[Dataset section]:
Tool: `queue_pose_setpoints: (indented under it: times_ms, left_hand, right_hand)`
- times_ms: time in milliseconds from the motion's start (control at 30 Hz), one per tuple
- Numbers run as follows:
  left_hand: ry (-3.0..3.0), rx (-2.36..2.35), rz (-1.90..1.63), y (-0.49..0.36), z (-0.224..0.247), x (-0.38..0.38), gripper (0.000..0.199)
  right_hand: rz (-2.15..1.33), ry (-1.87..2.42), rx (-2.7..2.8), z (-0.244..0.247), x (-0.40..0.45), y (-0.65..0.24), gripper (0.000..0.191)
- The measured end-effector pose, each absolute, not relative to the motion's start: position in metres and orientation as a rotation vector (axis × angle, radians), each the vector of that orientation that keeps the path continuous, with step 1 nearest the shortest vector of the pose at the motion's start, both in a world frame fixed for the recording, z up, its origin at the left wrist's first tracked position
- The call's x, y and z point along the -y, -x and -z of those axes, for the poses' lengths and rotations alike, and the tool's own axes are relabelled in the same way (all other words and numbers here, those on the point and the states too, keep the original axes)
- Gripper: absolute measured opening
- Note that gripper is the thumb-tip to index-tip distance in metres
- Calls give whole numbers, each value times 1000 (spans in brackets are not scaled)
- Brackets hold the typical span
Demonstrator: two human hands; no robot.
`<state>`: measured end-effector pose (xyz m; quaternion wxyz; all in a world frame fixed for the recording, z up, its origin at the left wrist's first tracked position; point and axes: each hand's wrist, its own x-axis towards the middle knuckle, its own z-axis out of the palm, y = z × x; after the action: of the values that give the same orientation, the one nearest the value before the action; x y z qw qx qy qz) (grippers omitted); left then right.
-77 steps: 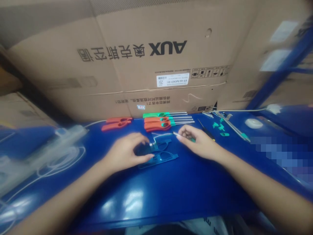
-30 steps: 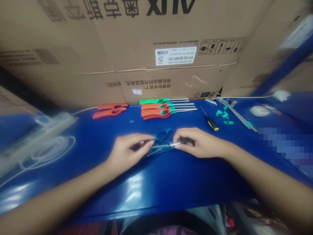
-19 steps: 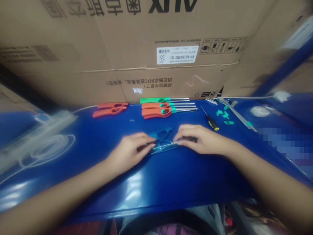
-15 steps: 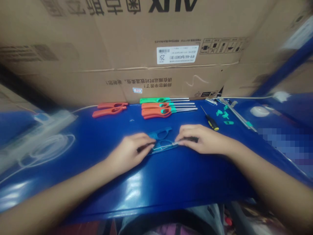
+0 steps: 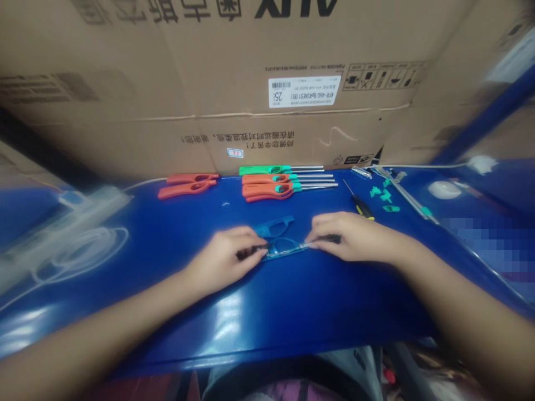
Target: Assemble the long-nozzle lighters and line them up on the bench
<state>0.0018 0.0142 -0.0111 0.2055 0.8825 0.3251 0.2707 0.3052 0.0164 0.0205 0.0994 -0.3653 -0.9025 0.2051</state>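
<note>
Pinching a small silver piece (image 5: 306,245) between thumb and fingertips, the right hand (image 5: 349,236) is at the right end of the nearer blue handle (image 5: 287,255). That handle lies flat on the blue table (image 5: 271,317), between the two hands. The left hand (image 5: 229,257) curls over its left end, thumb and fingertips drawn together; I cannot tell whether they clamp anything, since shadow and fingers hide the spot. Just beyond lies another blue handle (image 5: 264,229). Farther back, a screwdriver (image 5: 361,206) rests near the right hand, left of some small green pieces (image 5: 385,196). Orange lighters (image 5: 264,192) and a green lighter (image 5: 258,171) lie before the cardboard box (image 5: 234,83), with two red handles (image 5: 184,191) to their left.
</note>
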Motion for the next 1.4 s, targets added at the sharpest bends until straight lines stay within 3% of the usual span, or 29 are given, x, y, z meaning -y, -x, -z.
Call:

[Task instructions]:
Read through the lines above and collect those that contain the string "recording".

[Output of the task]:
- The measured end-effector pose, each absolute, not relative to the motion's start: position in metres and orientation as a rotation vector (axis × angle, radians), each the vector of that orientation that keeps the path continuous, with step 1 nearest the shortest vector of the pose at the motion's start, both in a world frame fixed for the recording, z up, its origin at the left wrist's first tracked position
`<state>`: measured end-effector pose (xyz m; quaternion wxyz; all in a world frame fixed for the recording, z up, its origin at the left wrist's first tracked position; point and axes: each hand's wrist, its own x-axis towards the middle knuckle, its own z-axis out of the palm, y = z × x; after the action: of the values that give the same orientation, the one nearest the value before the action; x y z qw qx qy qz) (grippers omitted); left then right.

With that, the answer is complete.